One possible explanation for the inhibitory effects of ETC blockade on polyamine levels is the disruption of one-carbon metabolism. ETC inhibition impairs the tricarboxylic acid (TCA) cycle and leads to depletion of aspartate (Birsoy (2015), Sullivan (2015)). This aspartate deficiency may activate ATF4 (Krall (2021)) and redirect one-carbon metabolism towards transsulfuration (Bao (2016)), thereby limiting the availability of S-adenosylmethionine (SAM) for polyamine synthesis. ETC inhibition also suppresses de novo purine synthesis (Wu (2023)). AMD1, a rate-limiting enzyme in polyamine synthesis, shares a strong co-dependency with both de novo purine synthesis and oxidative phosphorylation enzymes (the Cancer Dependency Map (Ghandi (2019)), suggesting a significant metabolic cross-talk between de novo purine synthesis, the ETC, and polyamine metabolism. It is speculated that inhibition of polyamine biosynthesis is an adaptive response to help cells cope with compromised ETC function. Decreased polyamine synthesis will suppress global protein translation rates (Dever & Ivanov (2018)) to maintain homeostasis under an energetically demanding condition.

The present screen also identified the retromer complex and the signal recognition particle (SRP) receptor as modulators of spermidine uptake. The retromer complex transports recycling cargo from endosomes to the plasma membrane and trans-Golgi network (Banos-Mateos (2019)). ATP13A3, a recycling endosome resident protein (Cho (2022)), partially re-localizes to the plasma membrane upon polyamine depletion (Sekhar (2022)). Loss of retrograde transport may reduce the polyamine-regulated recycling of ATP13A3 to the plasma membrane, affecting spermidine import. Similarly, the SRP pathway is essential for the co-translational delivery of membrane and secretory proteins to the endoplasmic reticulum for translation (Luirink & Sinning (2004)). Loss of SRP receptor subunits interferes with SRP binding (Kellogg (2022)) and can trigger a quality control mechanism called the Regulation of Aberrant Protein Production (RAPP), leading to mRNA degradation of SRP-targeted proteins (Karamyshev (2014)). As a membrane protein, ATP13A3 is also expected to be directed to the endoplasmic reticulum by SRP and is thus susceptible to defects in SRP.

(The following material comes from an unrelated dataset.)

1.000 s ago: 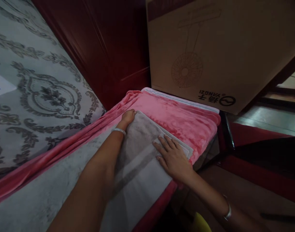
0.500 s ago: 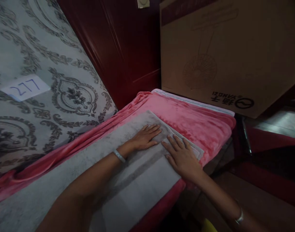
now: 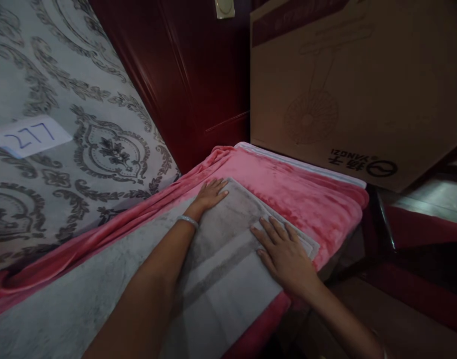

Polyamines are at the crossroads of a multitude of cellular processes from gene expression and protein synthesis to cell proliferation and death. Polyamine levels decline with age, and dietary polyamine supplementation in model organisms improves memory (Gupta (2013)), cardiac health (Eisenberg (2016)), reproductive aging (Zhang (2023)), and lifespan (Eisenberg (2016), Eisenberg (2009)). There is resurgent interest in these metabolites but their precise biochemical functions in the cell remain elusive. Polyamine regulatory pathways are also replete with intriguing biochemical regulation that defy common principles such as stop codon readthrough and frameshifting (in OAZ1) (Matsufuji (1995)), translation repression (of SAT1) (Perez-Leal (2012)), ubiquitin-independent proteasomal degradation (of ODC1) (Coffino (2001)), and an essential posttranslational modification, hypusination, found only on a single protein, eIF5A (Park & Wolff (2018)). The availability of easy-to-use polyamine measurement technology disclosed herein provides a powerful platform to facilitate discoveries into the biology of these abundant and mysterious metabolites and may suggest novel strategies for therapy development and disease prevention.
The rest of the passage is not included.